Prompt: Return all lines from the listing below in which the string "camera" occurs.

Data:
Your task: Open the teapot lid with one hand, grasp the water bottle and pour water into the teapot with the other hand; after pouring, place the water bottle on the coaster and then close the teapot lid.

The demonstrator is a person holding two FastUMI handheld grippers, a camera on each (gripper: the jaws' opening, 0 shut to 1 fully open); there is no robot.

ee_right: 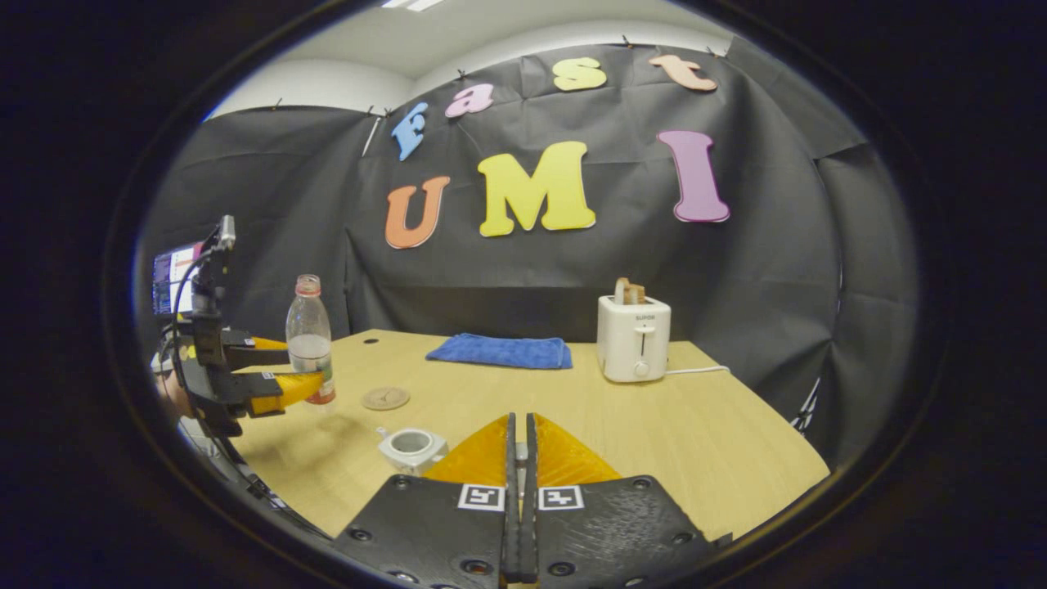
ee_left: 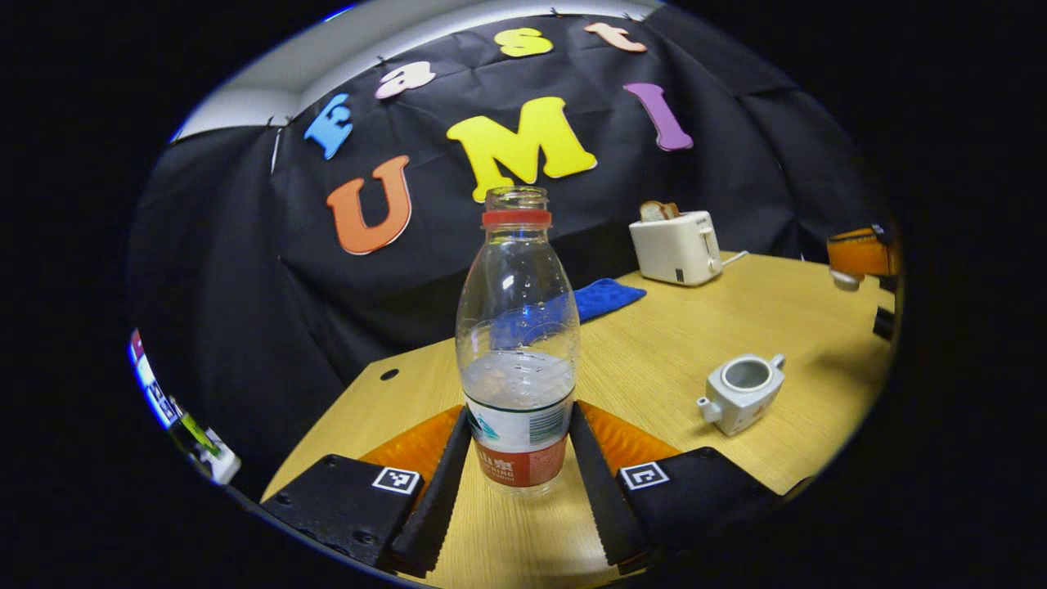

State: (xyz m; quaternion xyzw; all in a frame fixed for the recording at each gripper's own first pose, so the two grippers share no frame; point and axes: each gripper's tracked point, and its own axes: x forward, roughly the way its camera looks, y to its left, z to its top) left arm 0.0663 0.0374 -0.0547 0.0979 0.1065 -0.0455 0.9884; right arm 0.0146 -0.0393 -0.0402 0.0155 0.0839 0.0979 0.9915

Final answer:
The demonstrator is a person holding two FastUMI handheld grippers, a camera on each (gripper: the jaws' opening, 0 shut to 1 fully open); there is no robot.
State: (xyz m; quaternion xyzw; all in a frame fixed for the recording at each gripper's own first pose, so the two grippers share no frame; point and axes: each gripper's tracked point, and its own axes: x forward, roughly the way its camera looks, y to its left, z to its top) left arm 0.0663 0.0374 -0.0547 0.0979 0.1065 -0.0455 0.9884; right arm 0.0146 -0.0393 -0.0402 0.0155 0.0839 0.0979 0.9915

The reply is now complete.